U.S. Pat. No. 4,577,468, dated Mar. 25, 1986 is likewise directed
to a subcooler for subcooling liquid refrigerant from a condenser
to an evaporator and diverts a small portion of the main body of
liquid refrigerant through the subcooler where it is vaporized for
cooling the main body of liquid refrigerant. The subcooler includes
small U-shaped concentric inner and outer cylinderical tubes with
the vaporized refrigerant in the inner tube flowing directly along
the longitudinal axis of the inner tube in parallel relation
thereto for cooling the main body of liquid refrigerant flowing in
the annulus between the inner and outer tubes along the
longitudinal axis of the tubes. FIG. 2 of U.S. Pat. No. 4,577,468
discloses an arrangement in which the vaporized refrigerant leaving
the subcooler flows to a separate receiver for further cooling of
the liquid refrigerant before the liquid refrigerant enters the
evaporator.
Other similar patents included Lathrop U.S. Pat.
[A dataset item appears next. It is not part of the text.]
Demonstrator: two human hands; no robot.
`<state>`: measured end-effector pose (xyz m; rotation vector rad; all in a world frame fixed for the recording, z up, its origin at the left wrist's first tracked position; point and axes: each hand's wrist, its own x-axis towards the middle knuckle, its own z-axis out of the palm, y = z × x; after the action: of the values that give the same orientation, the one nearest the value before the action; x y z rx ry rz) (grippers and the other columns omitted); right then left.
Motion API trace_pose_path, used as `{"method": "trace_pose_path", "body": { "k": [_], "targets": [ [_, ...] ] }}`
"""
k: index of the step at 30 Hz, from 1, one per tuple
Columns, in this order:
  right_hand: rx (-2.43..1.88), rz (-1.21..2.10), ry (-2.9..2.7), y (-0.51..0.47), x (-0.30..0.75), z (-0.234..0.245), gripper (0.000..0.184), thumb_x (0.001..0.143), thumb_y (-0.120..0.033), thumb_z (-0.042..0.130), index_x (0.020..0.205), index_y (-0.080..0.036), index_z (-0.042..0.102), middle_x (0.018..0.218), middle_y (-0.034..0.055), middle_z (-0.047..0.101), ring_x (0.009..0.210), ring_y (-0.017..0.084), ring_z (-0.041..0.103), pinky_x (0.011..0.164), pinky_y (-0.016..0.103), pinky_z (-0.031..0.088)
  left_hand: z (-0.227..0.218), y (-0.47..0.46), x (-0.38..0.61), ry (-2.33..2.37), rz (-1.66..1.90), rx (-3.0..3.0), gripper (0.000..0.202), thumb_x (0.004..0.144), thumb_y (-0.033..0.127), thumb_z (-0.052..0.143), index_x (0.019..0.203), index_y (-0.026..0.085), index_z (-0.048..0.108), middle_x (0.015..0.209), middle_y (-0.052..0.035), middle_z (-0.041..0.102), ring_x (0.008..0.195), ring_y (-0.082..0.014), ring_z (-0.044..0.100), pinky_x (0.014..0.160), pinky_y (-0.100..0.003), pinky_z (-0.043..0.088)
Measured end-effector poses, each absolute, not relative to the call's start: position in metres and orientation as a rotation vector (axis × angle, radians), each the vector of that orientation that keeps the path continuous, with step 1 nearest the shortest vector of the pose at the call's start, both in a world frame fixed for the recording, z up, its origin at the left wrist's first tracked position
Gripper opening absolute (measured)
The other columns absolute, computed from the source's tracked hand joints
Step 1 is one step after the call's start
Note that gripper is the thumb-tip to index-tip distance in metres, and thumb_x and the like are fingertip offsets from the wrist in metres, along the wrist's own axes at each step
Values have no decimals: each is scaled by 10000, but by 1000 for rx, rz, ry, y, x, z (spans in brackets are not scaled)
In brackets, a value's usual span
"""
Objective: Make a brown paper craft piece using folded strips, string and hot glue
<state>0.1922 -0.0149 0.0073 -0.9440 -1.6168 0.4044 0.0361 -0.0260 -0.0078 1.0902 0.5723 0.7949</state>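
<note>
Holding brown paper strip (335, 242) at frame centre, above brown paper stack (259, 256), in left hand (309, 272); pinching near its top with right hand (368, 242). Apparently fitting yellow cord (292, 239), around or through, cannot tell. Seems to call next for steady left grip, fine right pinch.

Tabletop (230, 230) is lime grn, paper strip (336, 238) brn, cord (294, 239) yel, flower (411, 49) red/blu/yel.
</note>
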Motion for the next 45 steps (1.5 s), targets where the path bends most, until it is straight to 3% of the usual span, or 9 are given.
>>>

No. 2,388,556,
dated Nov. 6, 1945 which shows a refrigerating system including a
subcooler for cooling the refrigerant gas between a low pressure
compressor and an a high pressure compressor for a multi-stage
compression refrigerating system. The subcooler cools the
compressed refrigerant discharged from the low pressure compressor
before it enters the intake of the high pressure compressor to
remove excess heat from the low pressure gas. The liquid
refrigerant is partially flashed in the subcooler and the flashed
vaporized refrigerant is drawn off at the high stage compressor
suction pressure to the high stage compressor.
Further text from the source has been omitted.